Activity:
Retype, exactly and completely, the listing that comes next, skipping its images.

Provided material:
········

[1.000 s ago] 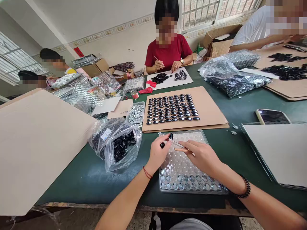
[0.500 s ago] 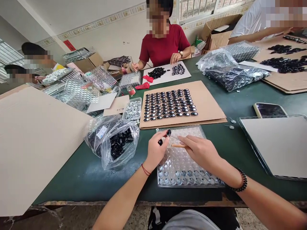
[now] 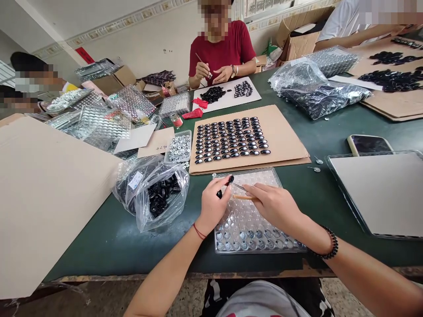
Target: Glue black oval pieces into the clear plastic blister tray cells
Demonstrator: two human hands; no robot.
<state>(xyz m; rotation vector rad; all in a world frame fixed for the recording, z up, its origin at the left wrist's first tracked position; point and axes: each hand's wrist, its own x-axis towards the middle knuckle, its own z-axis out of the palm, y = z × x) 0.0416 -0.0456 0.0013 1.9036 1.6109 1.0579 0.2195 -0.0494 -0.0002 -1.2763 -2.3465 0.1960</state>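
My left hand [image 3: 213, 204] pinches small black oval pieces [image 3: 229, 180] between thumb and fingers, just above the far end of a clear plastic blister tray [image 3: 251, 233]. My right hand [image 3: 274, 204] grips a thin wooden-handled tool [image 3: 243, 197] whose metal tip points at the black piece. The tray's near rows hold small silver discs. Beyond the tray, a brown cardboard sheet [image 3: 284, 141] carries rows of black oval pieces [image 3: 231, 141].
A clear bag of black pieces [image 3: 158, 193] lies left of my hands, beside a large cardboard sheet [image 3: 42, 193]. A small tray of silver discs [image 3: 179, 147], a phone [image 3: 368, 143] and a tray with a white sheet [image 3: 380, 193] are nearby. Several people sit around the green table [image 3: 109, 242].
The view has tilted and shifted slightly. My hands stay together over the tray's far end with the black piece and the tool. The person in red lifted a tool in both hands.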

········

Exercise output:
[1.000 s ago] 
[0.500 s ago] 
[now] 
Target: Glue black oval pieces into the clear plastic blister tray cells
Demonstrator: two human hands; no robot.
<state>(xyz m; rotation vector rad; all in a world frame fixed for the recording, z up, its origin at the left wrist's first tracked position; point and axes: each hand's wrist, its own x-axis towards the middle knuckle, its own z-axis out of the palm, y = z × x) 0.0416 -0.0456 0.0013 1.9036 1.6109 1.0579 0.2195 -0.0494 -0.0002 -1.2763 -2.3465 0.1960</state>
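My left hand [image 3: 213, 204] pinches small black oval pieces [image 3: 229, 180] between thumb and fingers, just above the far end of a clear plastic blister tray [image 3: 251, 233]. My right hand [image 3: 274, 204] grips a thin wooden-handled tool [image 3: 243, 197] whose metal tip points at the black piece. The tray's near rows hold small silver discs. Beyond the tray, a brown cardboard sheet [image 3: 284, 141] carries rows of black oval pieces [image 3: 231, 141].
A clear bag of black pieces [image 3: 158, 193] lies left of my hands, beside a large cardboard sheet [image 3: 42, 193]. A small tray of silver discs [image 3: 179, 147], a phone [image 3: 368, 143] and a tray with a white sheet [image 3: 380, 193] are nearby. Several people sit around the green table [image 3: 109, 242].
The view has tilted and shifted slightly. My hands stay together over the tray's far end with the black piece and the tool. The person in red lifted a tool in both hands.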

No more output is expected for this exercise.